Foram duas horas e meia de absoluto deslumbre pela obra, vozes e interpretações. Impressionantes falsetes em timbres de primorosos (para meus leigos ouvidos) sopranos e contratenores; coreografias ora graciosas, ora desajeitadas, mas extremamente estudas e perfeitamente coerentes.

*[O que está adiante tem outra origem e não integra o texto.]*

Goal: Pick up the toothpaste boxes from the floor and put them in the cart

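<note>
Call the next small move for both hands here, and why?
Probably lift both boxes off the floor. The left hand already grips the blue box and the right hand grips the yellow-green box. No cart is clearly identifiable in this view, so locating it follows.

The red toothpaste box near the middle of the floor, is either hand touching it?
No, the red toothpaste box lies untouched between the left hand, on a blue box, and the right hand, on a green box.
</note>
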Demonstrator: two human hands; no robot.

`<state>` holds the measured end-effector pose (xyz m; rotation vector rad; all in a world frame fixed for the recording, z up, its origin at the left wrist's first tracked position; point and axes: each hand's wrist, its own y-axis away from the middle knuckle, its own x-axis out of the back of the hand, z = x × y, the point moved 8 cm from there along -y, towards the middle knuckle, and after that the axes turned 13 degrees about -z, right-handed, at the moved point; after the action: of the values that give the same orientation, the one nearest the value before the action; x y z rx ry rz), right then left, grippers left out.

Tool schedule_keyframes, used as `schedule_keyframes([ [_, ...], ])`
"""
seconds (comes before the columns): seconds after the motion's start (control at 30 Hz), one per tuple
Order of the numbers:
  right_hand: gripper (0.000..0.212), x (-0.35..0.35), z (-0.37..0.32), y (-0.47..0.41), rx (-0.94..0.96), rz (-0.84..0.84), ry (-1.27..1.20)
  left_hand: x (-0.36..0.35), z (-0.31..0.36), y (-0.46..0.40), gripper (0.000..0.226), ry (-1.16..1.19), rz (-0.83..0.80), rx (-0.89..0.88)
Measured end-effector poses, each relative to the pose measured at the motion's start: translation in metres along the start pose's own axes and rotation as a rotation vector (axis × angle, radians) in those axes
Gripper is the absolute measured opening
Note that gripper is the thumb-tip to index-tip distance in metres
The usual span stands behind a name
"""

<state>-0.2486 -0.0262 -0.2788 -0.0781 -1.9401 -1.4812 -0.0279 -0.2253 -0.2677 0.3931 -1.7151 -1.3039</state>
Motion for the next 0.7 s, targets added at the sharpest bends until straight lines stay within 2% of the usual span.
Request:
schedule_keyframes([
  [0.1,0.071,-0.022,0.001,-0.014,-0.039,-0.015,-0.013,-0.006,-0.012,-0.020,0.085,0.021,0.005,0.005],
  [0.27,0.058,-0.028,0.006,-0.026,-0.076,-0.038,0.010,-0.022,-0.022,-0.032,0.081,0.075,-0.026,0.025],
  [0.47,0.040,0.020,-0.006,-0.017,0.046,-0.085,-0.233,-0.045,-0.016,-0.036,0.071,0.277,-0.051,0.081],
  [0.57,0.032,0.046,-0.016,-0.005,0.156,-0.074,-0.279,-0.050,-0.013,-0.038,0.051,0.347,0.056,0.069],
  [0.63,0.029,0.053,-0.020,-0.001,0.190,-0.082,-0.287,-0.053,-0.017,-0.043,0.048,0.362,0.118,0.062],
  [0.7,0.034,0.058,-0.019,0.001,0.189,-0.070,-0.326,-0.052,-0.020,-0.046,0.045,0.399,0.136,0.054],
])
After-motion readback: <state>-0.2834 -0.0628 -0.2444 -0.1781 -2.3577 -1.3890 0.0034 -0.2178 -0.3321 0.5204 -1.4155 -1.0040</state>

O figurino, ah, o figurino foi um espetáculo a parte. A fada rainha, única merecedora de uma volumosa anquinha, também tinha uma genuína pele de raposa em seus ombros (como se usava no início do século XX, inteira, com cabeça e patas), longas cuecas samba-canção com um barrado de richelieu e um updated corselet nude. As fadas, tropeçando aqui e ali, vestiam inusitadas combinações de suspensórios e redes de ping-pong, também com cuecas e acessórios extremamente femininos como gargantilhas e cintas-liga. Os políticos tinham longos robes xadrezes (políticos que se sentiam em casa?), usavam chapéus loucos e colares de castanhas com relógios falsos, conferindo-lhes um ar de falsa sisudez. Despretensioso e divertido.


Para concluir, após a apresentação fui parar no Embankment Gardens para prestar uma homenagem à dupla, que muito contribuiu para deixar a vida mais divertida. Explico: lá foi colocado um monumento para Arthur Sullivan, com lindas esculturas em bronze (uma mulher, com todas as curvas requeridas da Art Nouveau, que chora junto a seu busto, além de instrumentos musicais), bem em frente ao hotel Savoy, onde suas obras foram originalmente apresentadas.


Uma perfeita celebração da primavera, tempo de florescer.